When Steinway Musical Instruments Inc. was bought in 2013 by John Paulson’s hedge fund firm, Paulson & Co., it was taken private for around $512 million. Bloomberg News has reported that it could fetch $1 billion if the iconic piano maker is set to change hands once again.
Poly Group is a multi-industry company. They started in 1992 as a supplier of defence equipment for the Chinese military. A profile about them in The New York Times noted the strange contrast of being able to buy a painting on the third floor and a missile system on the 27th floor of the company’s headquarters. However, the firm does own artistic endeavours, including China’s biggest home-grown auction house, and a theatre group that recently hosted the London Symphony Orchestra.
It’s not just this that makes China Poly Group a good fit with Steinway though, experts say that Steinway’s current valuation reflects the potential for growth in South East Asia, and particularly in China, so a Chinese company like Poly Group could help improve Steinway’s distribution network in the country. Shaun Rein of the China Market Research Group told iNews that he predicts the firm could reach 30 to 40 percent annual sales growth in China alone.

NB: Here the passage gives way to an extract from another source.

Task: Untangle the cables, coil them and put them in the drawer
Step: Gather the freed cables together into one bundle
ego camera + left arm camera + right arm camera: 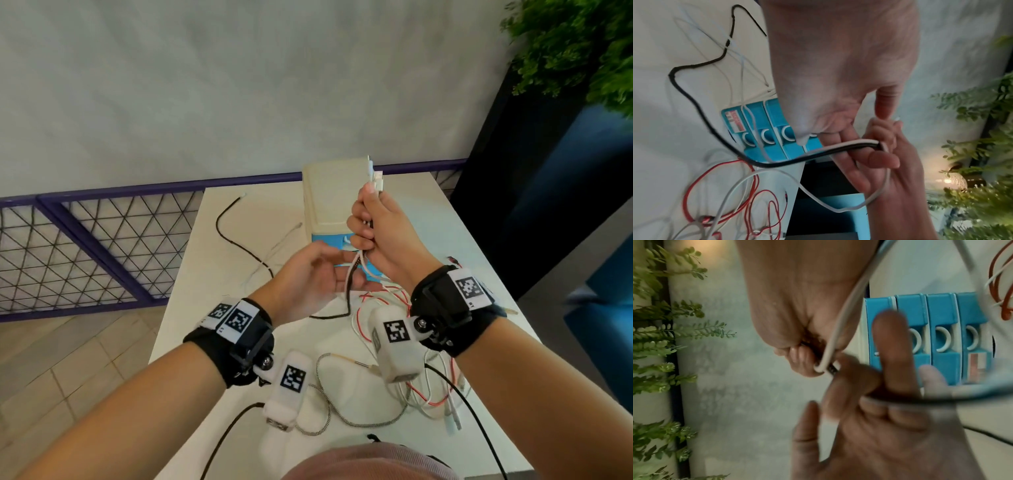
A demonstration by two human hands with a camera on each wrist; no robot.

Steinway’s brands include Bach Stradivarius trumpets, Selmer Paris saxophones, C.G. Conn French horns, Leblanc clarinets, King trombones and Ludwig snare drums.
Steinway would fit with a mission to bring global culture to China and has massive potential in China, as consumers love the brand. As Chinese middle-class families get wealthier, it is expected that they’ll be willing to spend on a luxury piano for their children, as they see music as a key part of their education.
This isn’t a done deal though, other suitors are expected to emerge too…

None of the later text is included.